Awais Rashid et al. A Multi-Dimensional, Model-Driven Approach to Concern Identification and Traceability
Raul Silaghi Aspects, Models and Model Transformations
Silvio Meier et al. Problems when Introducing Aspect-Oriented Constructs in Models of Functional Requirements and Possible Solutions to these Problems
Walter Cazzola et al. On the Problems of the JPMs
A.M. Reina et al. Weaving AspectJ aspects by means of transformations
Jacques Klein et al. Weaving Behavioural Models
Gerd Beneken et al. A Model Framework Weaving Approach
Pavel Hruby Domain-Driven Modeling with Aspects and Ontologies

 

Organizing Committee

Christa Schwannninger, Senior Research Scientist at Siemens AG, Corporate Technology, Munich, Germany.

Christa’s fields of interest are software architecture, distributed object computing, patterns, frameworks and aspect-oriented software development. She leads industrial research in new and promising areas of software engineering and is a consultant for Siemens business units. She has been conference chair of EuroPLoP 2001 and 2002, was/is member of the program committee of EuroPLoP 2000 and 2003 and has (co) organized several workshops and tutorials before. Among them are the Pattern Writing Workshops at two EuroPLoP conferences (1999, 2000) and a series of pattern writing tutorials at OOPSLA 98, OOPSLA 99, Software Developers Conference in San Francisco '99 and SIGS Application Development '99. She co-organized a workshop on Deploying Lightweight Processes at OOPSLA 2000, a workshop on patterns and aspects ("Beyond Design: Patterns(mis)used") at OOPSLA 2001, a workshop on Reuse in Constrained Environments at OOPSLA 2003 and a workshop on Managing Variabilities Consistently in Design and Code at OOPSLA 2004.

Markus Voelter, Independent Consultant, Heidenheim, Germany.

Markus Völter works as a freelance consultant for software technology and engineering. He focuses on the architecture of large, distributed systems. His interests include patterns, frameworks, components, middleware as well as generative and model-driven development. Markus is the author of various technical articles and papers as well as several published patterns. He is a regular speaker at national and international conferences and co-author of Wiley's "Server Component Patterns" book. Over the last years, Markus has worked on several projects of different sizes in different domains such as banking, media, astrophysics and automotive. Most recently, he has been working on the architecture of embedded software, specifically the small components project, which aims at providing component infrastructures for embedded systems. Markus holds a Diploma in Technical Physics.

Iris Groher, PhD student, University of Technology, Darmstadt, Germany.

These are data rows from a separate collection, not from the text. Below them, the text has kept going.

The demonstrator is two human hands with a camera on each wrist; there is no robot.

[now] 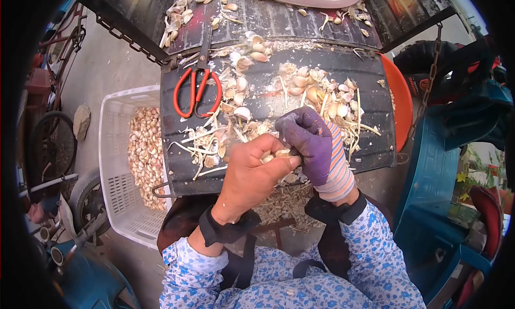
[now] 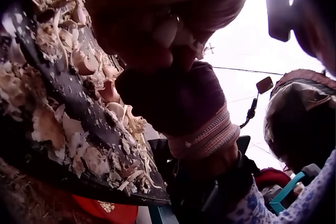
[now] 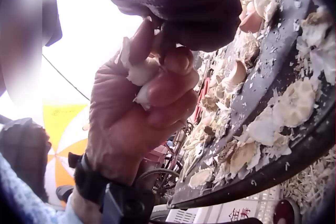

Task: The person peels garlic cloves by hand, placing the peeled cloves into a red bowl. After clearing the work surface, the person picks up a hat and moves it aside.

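Garlic (image 1: 279, 155) sits pinched between both hands over the near edge of the dark table (image 1: 370, 148). Left hand (image 1: 252, 175), bare, curls round a few cloves; right hand (image 1: 311, 142), in a purple glove, pinches the same piece. Likely light, firm, papery-skinned; skin flakes, best gripped at the sides. White basket (image 1: 115, 148) at left holds a heap of cloves. Orange tub (image 1: 399, 94) at right, contents unclear. Red scissors (image 1: 196, 91) lie among loose cloves and husks.
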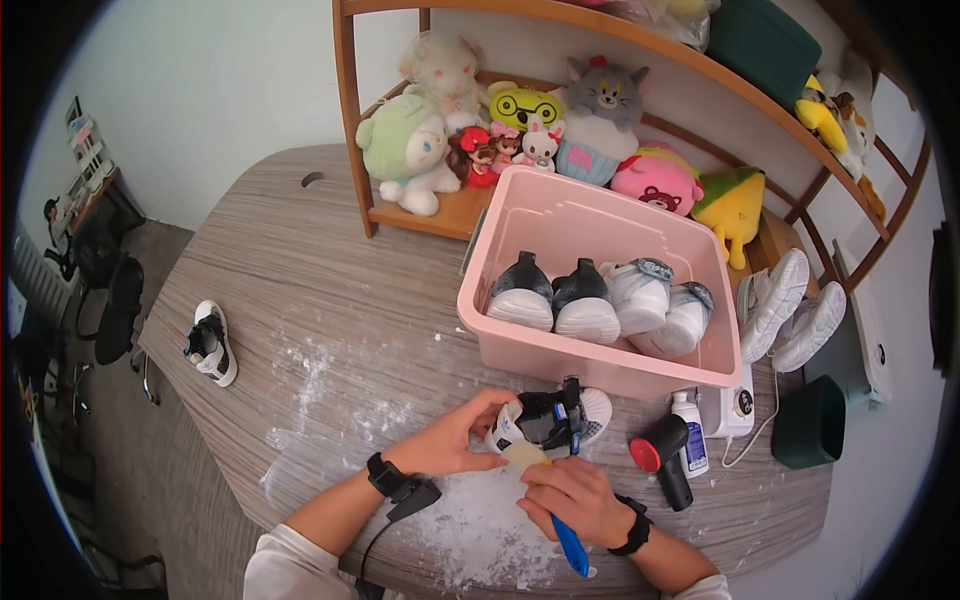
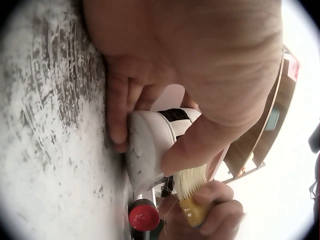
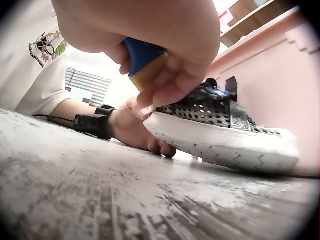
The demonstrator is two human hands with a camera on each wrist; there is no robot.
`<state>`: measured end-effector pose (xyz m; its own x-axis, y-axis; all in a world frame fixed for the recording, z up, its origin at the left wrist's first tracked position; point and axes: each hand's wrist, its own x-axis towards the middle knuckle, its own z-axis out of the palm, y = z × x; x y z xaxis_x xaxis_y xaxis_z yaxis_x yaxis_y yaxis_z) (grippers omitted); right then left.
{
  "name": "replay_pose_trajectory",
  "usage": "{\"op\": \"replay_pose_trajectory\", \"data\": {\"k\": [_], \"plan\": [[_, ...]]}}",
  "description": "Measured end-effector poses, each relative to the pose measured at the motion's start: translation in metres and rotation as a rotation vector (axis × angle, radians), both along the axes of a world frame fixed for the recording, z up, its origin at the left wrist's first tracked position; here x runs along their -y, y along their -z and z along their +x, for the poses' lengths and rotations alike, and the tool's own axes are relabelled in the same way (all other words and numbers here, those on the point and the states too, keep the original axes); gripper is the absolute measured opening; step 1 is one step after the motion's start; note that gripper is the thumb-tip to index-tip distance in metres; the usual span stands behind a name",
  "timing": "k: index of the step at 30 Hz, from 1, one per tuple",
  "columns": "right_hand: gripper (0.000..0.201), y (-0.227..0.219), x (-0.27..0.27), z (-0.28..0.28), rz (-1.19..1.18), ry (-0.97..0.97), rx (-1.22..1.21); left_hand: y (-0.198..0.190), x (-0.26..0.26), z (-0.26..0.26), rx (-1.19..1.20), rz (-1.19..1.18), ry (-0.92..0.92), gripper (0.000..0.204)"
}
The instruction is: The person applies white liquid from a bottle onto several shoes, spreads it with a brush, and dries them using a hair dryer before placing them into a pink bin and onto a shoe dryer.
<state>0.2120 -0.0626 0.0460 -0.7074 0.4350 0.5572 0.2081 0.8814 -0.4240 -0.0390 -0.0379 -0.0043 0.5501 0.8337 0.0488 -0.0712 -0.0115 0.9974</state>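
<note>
A black-and-white sneaker (image 1: 548, 418) stands on the table in front of a pink tub (image 1: 612, 372). My left hand (image 1: 450, 435) grips the sneaker by its white heel, thumb on one side and fingers on the other, as the left wrist view shows. My right hand (image 1: 580, 498) holds a paintbrush with a blue handle (image 1: 570, 548) and a yellow collar. Its pale bristles (image 2: 192, 181) lie against the heel end of the sneaker, beside the left thumb. In the right wrist view, the sneaker's mesh side and white sole (image 3: 225, 147) face the camera, its toe beside the tub.
White powder (image 1: 490, 530) is smeared over the table. A matching sneaker (image 1: 211, 345) stands at the left edge. Several shoes fill the tub, and white shoes (image 1: 775, 305) lean beside it. A hair dryer (image 1: 665, 455), white bottle (image 1: 690, 430) and green bin (image 1: 810, 425) stand right.
</note>
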Motion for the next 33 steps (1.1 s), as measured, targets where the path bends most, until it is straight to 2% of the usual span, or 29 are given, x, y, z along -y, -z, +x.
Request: {"op": "replay_pose_trajectory", "data": {"k": [12,14,17,23,27,29,30,33], "plan": [[0.014,0.001,-0.015,0.015,-0.017,0.177,-0.085,-0.005,0.0,0.002,0.048,-0.024,-0.063,0.075],[0.012,-0.001,-0.018,0.019,-0.15,0.23,-0.123,-0.005,0.001,0.002,0.035,-0.039,-0.075,0.072],[0.01,-0.001,-0.025,0.023,-0.181,0.289,-0.177,-0.006,0.0,0.004,0.041,-0.047,-0.086,0.068],[0.019,-0.003,-0.029,0.033,-0.36,0.513,-0.195,-0.003,0.002,0.006,0.029,-0.025,-0.096,0.067],[0.026,-0.014,-0.026,0.041,-0.413,0.484,-0.147,-0.005,0.002,0.004,0.006,-0.019,-0.091,0.067],[0.022,-0.021,-0.025,0.043,-0.371,0.302,-0.216,-0.004,0.001,0.004,0.016,-0.038,-0.09,0.067],[0.022,-0.022,-0.024,0.042,-0.371,0.301,-0.215,-0.002,0.001,0.004,0.038,-0.03,-0.093,0.067],[0.01,-0.022,-0.017,0.036,-0.361,0.105,-0.322,0.0,0.002,0.005,0.051,-0.021,-0.096,0.068]]}}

Iris Groher is a PhD student at Darmstadt University of Technology in the group of Prof. Dr. Mira Mezini. Her work is supported by Siemens AG in Munich, Germany. Iris’ fields of interest are aspect-oriented software development and its application to the development of program families and software product lines. Her research interests are also on generative programming and feature-oriented programming. Iris holds a Diploma in Software Engineering and her thesis is about a model for aspect-oriented design and automated code generation for AO languages.